Former Conservative Party chairman Brendan Clarke-Smith suggested the proposal could lead to further health-related bans.

He said: “What next? A ban on alcohol? A ban on takeaways? I would declare an interest in both of those. Both of these are bad for us when they are not done responsibly. But we are adults, these are our choices, these are not the state’s choice.”

Other Conservative former ministers supported the plans, with ex-health secretary Sajid Javid (below) criticising colleagues for “choosing to stand up for big tobacco against the interest of their constituents”.

The National: Sajid Javid

Steve Brine, Conservative chairman of the Health Affairs Committee, suggested small-state Tories should back the measures to eliminate costs for the taxpayer.

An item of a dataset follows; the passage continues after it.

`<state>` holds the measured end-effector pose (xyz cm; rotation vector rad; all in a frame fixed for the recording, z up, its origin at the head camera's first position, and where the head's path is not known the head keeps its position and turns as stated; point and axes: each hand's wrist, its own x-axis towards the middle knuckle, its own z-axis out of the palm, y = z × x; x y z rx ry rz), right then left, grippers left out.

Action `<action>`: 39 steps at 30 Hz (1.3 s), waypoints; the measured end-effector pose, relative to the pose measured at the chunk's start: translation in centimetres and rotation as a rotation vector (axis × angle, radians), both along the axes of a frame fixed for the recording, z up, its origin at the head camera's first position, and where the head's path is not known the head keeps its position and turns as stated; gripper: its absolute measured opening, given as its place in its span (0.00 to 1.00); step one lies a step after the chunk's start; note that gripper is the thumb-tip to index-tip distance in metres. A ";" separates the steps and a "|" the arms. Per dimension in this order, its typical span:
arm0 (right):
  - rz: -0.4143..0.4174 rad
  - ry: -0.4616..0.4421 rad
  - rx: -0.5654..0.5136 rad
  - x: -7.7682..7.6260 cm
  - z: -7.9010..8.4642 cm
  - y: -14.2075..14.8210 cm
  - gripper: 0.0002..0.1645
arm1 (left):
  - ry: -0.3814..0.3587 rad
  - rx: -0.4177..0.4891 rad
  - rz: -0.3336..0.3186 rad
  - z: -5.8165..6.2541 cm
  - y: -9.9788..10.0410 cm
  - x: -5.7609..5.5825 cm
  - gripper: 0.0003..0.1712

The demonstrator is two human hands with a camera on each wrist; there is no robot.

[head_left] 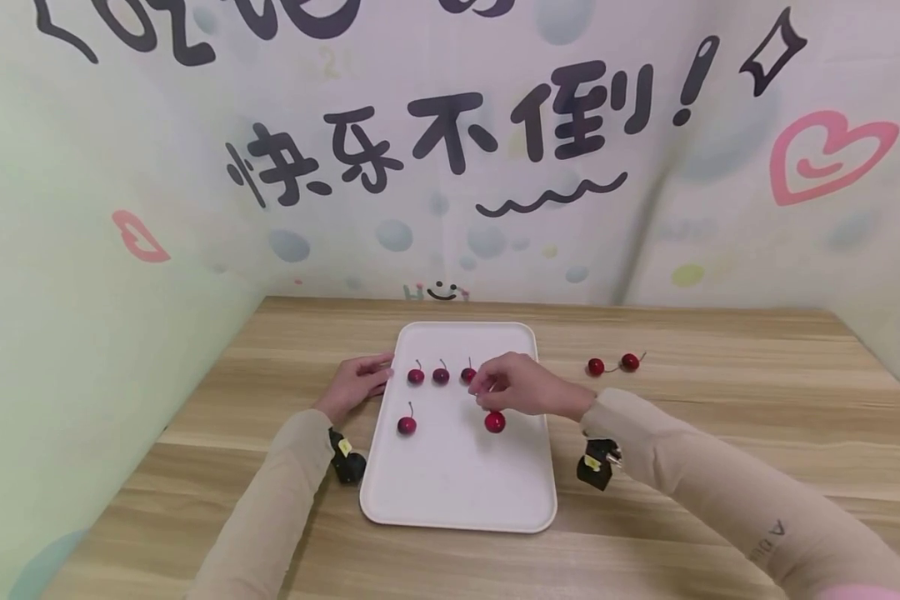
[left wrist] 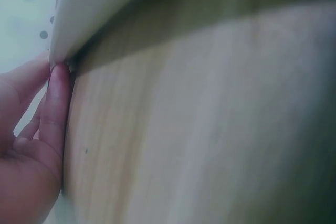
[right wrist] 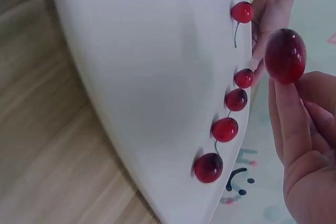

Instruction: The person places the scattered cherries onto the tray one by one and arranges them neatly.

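My right hand (head_left: pixel 513 385) pinches the stem of a dark red cherry (right wrist: pixel 285 56). That cherry hangs over the right half of a white tray (head_left: pixel 457 492). A row of several cherries (head_left: pixel 440 377) crosses the tray's upper part; its right end is partly behind my right hand in the head view. Below the row's left end is a single cherry (head_left: pixel 407 426) with its stem up. At the tray's left rim, my left hand (head_left: pixel 355 385) rests with fairly straight fingers (left wrist: pixel 54 114) touching the edge.
Two cherries (head_left: pixel 629 362) lie on the wooden table (head_left: pixel 720 400) to the right of the tray, beyond my right forearm. A printed cloth (head_left: pixel 450 242) stands behind the table. Each wrist carries a small black camera (head_left: pixel 595 465).
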<state>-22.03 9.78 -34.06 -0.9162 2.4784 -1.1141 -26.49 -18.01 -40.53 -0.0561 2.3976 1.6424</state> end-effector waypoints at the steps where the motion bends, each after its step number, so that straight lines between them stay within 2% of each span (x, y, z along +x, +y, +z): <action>1: -0.014 0.000 -0.001 -0.1 -0.1 -0.3 0.07 | -0.003 0.003 0.000 0.0 0.0 0.0 0.22; 9: -0.134 -0.112 -0.038 -0.6 -0.6 -3.0 0.07 | 0.012 0.005 -0.007 0.2 0.1 0.1 0.22; 14: -0.192 -0.171 -0.018 -0.9 -1.0 -4.5 0.06 | 0.001 0.001 -0.002 0.2 0.0 0.1 0.23; 20: -0.221 -0.223 0.028 -1.4 -1.7 -5.8 0.06 | 0.000 0.003 0.004 0.2 0.0 0.1 0.22; 30: -0.266 -0.195 0.089 -1.9 -2.7 -6.6 0.06 | -0.011 0.006 0.005 0.1 0.1 0.0 0.22; 39: -0.273 -0.215 0.089 -2.3 -3.7 -6.8 0.05 | -0.013 0.011 0.003 0.3 0.1 0.1 0.22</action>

“If you are a Conservative and a smaller state is your thing… you should be right behind a healthier society, one that needs the state less, one that relies on the state less, one that costs the state less,” he said.

Shadow health secretary Wes Streeting confirmed Labour’s “wholehearted” support to the bill, and added his party is “only too happy to defend the Health Secretary against the siren voices of big tobacco” gathered on the Tory benches.

Health Secretary Victoria Atkins said she understood colleagues’ concerns about freedom of choice, and conceded Conservatives were “not in the habit of banning things”, but warned the Commons there was “no liberty in addiction”.

“Nicotine robs people of their freedom to choose. The vast majority of smokers start when they are young, and three-quarters say that if they could turn back the clock they would not have started,” she added.